The vision always began the same way: I'd be leaving my house cradling my 9-month-old baby to my chest, his chin on my left shoulder, my right hand supporting his head, my left hand on his fleece-swaddled rump—and then I’d slip on the ice-crusted iron staircase. With the cold metal rushing up at us, a single thought would grip me: How do I protect him?
It had been a month since my husband Ari and I had brought Jake home, since I’d vowed to the governments of South Korea and the United States, as well as social workers in both countries, that I would do anything to keep this child we had adopted in Seoul safe from harm. For weeks, the imaginary accident had played like a film loop in my head; I’d break it down frame by frame, looking for places where I might regain control.
Among my preferred defensive maneuvers: Tuck his head snugly against my neck, leaving a gap for him to breathe into; quickly fashion the low-hanging end of the fleece blanket into a makeshift pillow, buttressing the padding already around him; pivot in midair so I'd land on my side, reducing the chances of crushing him. I might break my arm, but his tiny body would be cushioned by mine at the moment of impact. I’d only been a mom for four weeks, but I believed that this kind of detailed strategizing to defuse all possible threats was what all new mothers did.
Ari and I had first met the baby in his foster family’s apartment in Seoul, where his foster mother, Mrs. Lee, had served us platters of absurdly large strawberries and baram tteok, a treat made of mashed rice cakes filled with a sweetened bean paste. But I couldn’t eat a thing.
I remember his unexpected warmth and heft when Ms. Park, our social worker, carefully placed him in my arms. I smelled his hair and admired his socked foot in the palm of my cupped hand. He regarded me with mild curiosity, gnawing on a blue plastic rabbit that dangled from his neck by a satin ribbon. “Bonding,” the thing I’d stressed about for months prior, as most prospective adoptive parents do, took about 90 seconds. My love for him was instantaneous and complete.
On Friday, we went to our adoption agency to take permanent custody of baby Jake. On Saturday, we boarded a plane to Washington, D.C.
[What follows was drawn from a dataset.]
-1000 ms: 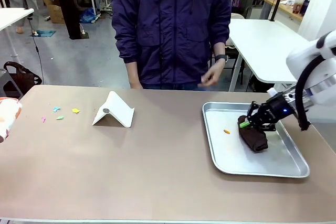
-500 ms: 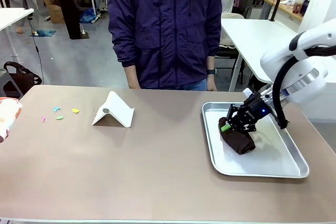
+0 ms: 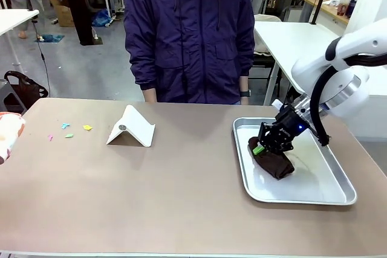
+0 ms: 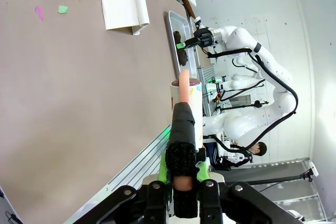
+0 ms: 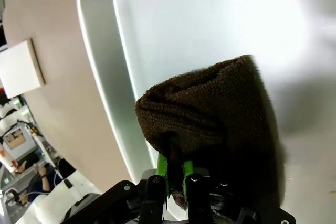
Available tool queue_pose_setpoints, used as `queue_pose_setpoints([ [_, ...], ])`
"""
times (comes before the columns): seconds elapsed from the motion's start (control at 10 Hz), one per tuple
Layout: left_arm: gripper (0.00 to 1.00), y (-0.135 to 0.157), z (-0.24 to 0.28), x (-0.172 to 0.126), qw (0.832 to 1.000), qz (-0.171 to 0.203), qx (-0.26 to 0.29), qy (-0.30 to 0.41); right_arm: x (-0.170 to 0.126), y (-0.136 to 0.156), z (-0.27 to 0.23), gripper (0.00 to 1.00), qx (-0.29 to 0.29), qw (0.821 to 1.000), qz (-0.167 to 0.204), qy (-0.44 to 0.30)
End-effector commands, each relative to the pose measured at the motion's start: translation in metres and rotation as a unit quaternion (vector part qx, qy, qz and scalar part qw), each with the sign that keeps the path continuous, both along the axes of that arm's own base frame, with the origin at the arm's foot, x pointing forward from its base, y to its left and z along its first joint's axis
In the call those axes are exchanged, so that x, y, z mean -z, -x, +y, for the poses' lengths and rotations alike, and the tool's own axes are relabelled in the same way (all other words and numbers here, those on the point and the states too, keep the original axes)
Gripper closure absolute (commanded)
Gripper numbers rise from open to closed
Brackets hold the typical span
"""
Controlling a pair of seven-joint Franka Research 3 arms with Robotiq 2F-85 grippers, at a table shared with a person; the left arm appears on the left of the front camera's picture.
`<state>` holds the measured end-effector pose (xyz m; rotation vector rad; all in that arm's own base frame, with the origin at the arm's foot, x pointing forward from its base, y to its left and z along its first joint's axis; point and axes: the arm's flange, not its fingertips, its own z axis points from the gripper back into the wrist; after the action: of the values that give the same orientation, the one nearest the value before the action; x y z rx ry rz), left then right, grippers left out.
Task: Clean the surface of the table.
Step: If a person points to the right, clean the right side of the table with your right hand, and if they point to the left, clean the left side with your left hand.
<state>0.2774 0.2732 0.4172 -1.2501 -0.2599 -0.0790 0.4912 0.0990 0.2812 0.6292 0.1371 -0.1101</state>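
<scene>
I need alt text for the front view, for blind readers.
The robot's right hand grips a brown cloth inside a metal tray on the right of a brownish table. A person in a dark jacket stands opposite; a white folded stand and coloured scraps lie to the left.

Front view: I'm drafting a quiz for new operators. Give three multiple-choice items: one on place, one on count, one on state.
1. Where is the brown cloth? A on the floor; B in the metal tray; C in the person's hand.
2. How many coloured paper scraps lie on the table? A two; B four; C seven.
3. The right gripper is: A open above the tray; B shut on nothing; C shut on the cloth.
Answers: B, the cloth sits inside the tray's rim; B, pink, blue, green and yellow bits lie at the table's left; C, its jaws pinch the cloth's top.
</scene>
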Motion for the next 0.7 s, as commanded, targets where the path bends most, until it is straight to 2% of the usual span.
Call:
queue_pose_setpoints([
  [0.0,1.0,0.002,0.0,-0.003,1.0,-0.003,0.003,-0.001,0.009,0.008,-0.015,0.88,0.024,0.999,-0.022,0.043],
  [0.3,1.0,0.002,0.0,-0.003,1.0,-0.003,0.003,-0.001,0.001,0.004,-0.047,0.88,0.105,0.99,-0.054,0.079],
  [0.6,1.0,0.002,0.0,-0.003,1.0,-0.003,0.003,-0.001,-0.005,0.002,-0.079,0.88,0.199,0.973,-0.048,0.108],
])
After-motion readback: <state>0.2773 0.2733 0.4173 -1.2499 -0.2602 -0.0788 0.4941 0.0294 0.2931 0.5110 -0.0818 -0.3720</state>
Not 24 hours after crossing the threshold of our home with us, our son grew so listless I became alarmed and called the pediatrician, who hadn’t met him yet. He’d had a mild cold on the day we’d received him in Seoul; still, the on-site doctor deemed him well enough to travel. But when I described his pale complexion and tearless cries to our new pediatrician over the phone, she ordered us to the emergency room, warning that dehydration in babies was extremely dangerous. We’d been diligent about giving him his bottles, but he was indeed dehydrated, and while he came back to himself after receiving intravenous fluids, we were wrung out from fear, from the feeling that we’d missed some obvious sign of his distress.
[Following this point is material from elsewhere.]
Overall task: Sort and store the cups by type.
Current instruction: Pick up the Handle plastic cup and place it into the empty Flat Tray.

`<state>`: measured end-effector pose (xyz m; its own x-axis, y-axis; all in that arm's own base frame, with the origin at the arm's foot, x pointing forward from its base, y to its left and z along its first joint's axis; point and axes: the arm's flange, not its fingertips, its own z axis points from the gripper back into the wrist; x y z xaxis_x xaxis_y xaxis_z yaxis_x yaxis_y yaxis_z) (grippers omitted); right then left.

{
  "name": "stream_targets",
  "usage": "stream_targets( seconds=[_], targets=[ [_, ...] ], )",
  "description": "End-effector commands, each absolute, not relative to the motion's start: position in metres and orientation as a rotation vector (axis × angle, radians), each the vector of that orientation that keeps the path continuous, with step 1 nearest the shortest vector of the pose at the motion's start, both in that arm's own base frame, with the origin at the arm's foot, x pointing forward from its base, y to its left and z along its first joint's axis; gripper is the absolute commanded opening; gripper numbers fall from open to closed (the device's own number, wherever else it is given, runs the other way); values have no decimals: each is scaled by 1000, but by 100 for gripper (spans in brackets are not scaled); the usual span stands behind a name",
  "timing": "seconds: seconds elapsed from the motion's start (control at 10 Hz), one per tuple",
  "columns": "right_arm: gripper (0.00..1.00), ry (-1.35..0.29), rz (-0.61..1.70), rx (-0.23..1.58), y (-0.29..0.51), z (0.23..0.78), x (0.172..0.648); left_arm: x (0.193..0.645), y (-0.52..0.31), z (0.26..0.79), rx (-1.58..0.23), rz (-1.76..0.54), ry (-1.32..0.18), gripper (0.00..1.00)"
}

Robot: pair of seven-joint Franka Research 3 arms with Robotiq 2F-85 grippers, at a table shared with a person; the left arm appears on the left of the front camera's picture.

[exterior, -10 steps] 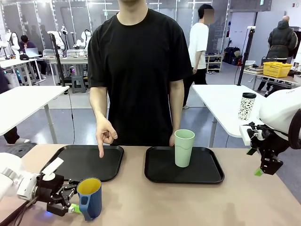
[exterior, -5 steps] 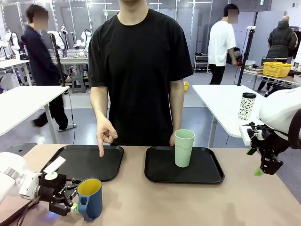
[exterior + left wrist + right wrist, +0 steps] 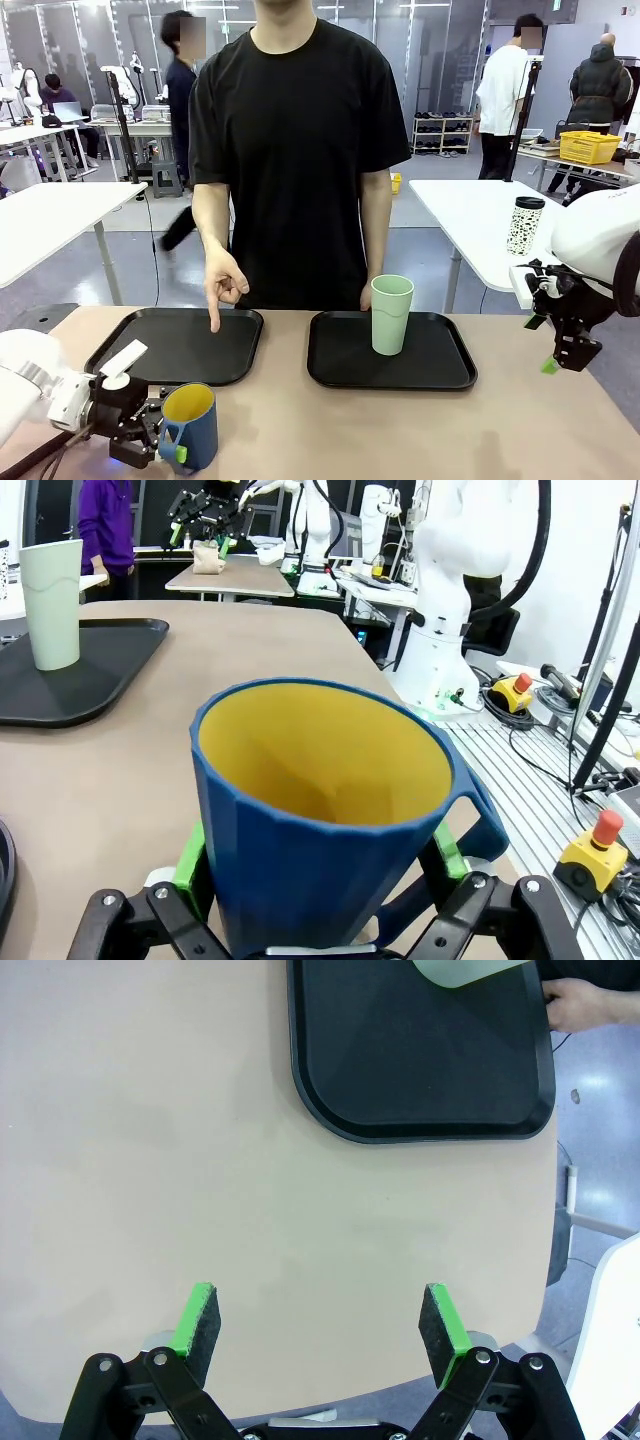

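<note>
The dark blue mug [image 3: 190, 426] with yellow inside stands upright on the table near its front left edge. My left gripper [image 3: 163, 437] is open, one finger on each side of the mug. In the left wrist view the blue mug [image 3: 320, 820] sits between the green pads [image 3: 193, 855] of the left gripper [image 3: 320, 860]; whether they touch it is unclear. The mint-green tumbler [image 3: 391, 314] stands on the right black tray [image 3: 340, 362]; it also shows far off as the tumbler [image 3: 52, 602]. My right gripper [image 3: 560, 362] hangs open at the right edge, holding nothing, and the right gripper [image 3: 320, 1322] is over bare table.
The person's hand [image 3: 222, 288] points a finger down onto the left black tray [image 3: 180, 350]; the other hand [image 3: 590, 1005] rests by the right tray [image 3: 420, 1060]. A white speckled travel tumbler [image 3: 525, 225] stands on a far table.
My left gripper has slid right, closer in around the blue mug. The right arm, the tumbler and the pointing hand have stayed put.
</note>
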<state>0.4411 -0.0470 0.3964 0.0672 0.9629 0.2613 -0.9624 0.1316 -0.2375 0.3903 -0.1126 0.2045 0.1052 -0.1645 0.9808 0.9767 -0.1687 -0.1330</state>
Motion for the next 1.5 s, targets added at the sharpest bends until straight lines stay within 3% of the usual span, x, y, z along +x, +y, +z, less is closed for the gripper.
stream_targets(
  seconds=[0.0, 0.6, 0.7, 0.8, 0.9, 1.0, 1.1, 1.2, 1.3, 1.4],
  targets=[
    [100, -392, 1440, -16, -46, 396, 439, 387, -122, 190, -1290, -1332, -952, 100],
    [100, -392, 1440, -16, -46, 396, 439, 395, -134, 189, -1302, -1349, -949, 100],
    [100, -392, 1440, -16, -46, 396, 439, 397, -132, 189, -1294, -1340, -973, 84],
    [100, -392, 1440, -16, -46, 396, 439, 399, -130, 190, -1302, -1321, -977, 82],
    [100, -392, 1440, -16, -46, 396, 439, 400, -129, 190, -1301, -1317, -975, 66],
    [100, -392, 1440, -16, -46, 396, 439, 400, -129, 191, -1305, -1310, -977, 63],
    [100, -392, 1440, -16, -46, 396, 439, 400, -129, 190, -1311, -1314, -973, 47],
    [100, -392, 1440, -16, -46, 396, 439, 400, -129, 190, -1314, -1311, -972, 44],
    [100, -392, 1440, -16, -46, 396, 439, 397, -128, 194, -1332, -1277, -973, 28],
    [100, -392, 1440, -16, -46, 396, 439, 391, -124, 206, -1383, -1260, -986, 33]
  ],
)
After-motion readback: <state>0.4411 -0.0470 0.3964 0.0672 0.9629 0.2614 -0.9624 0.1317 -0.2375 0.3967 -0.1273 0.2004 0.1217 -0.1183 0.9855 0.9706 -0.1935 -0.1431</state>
More health problems stacked up over the next month, a fairly common phenomenon among children newly adopted from another country. Jake came down with bug after bug: gastroenteritis, conjunctivitis, a virus that kicked off a 104-degree fever. His large head alarmed the pediatrician enough that he ordered a sonogram to rule out hydrocephalus. Ari and I slept on the floor near his crib, argued in the dark over whether it was too soon to give him another dose of baby ibuprofen, entertained him with hand shadows as the technician wanded his soft spot looking for brain abnormalities (none were found). With each subsequent illness, I felt my worries compound into something more ominous—a mounting pile of doubts about my ability to parent. If I feel this helpless in the face of germs, how am I going to protect my child from bullies, racists, West Nile virus, climate change?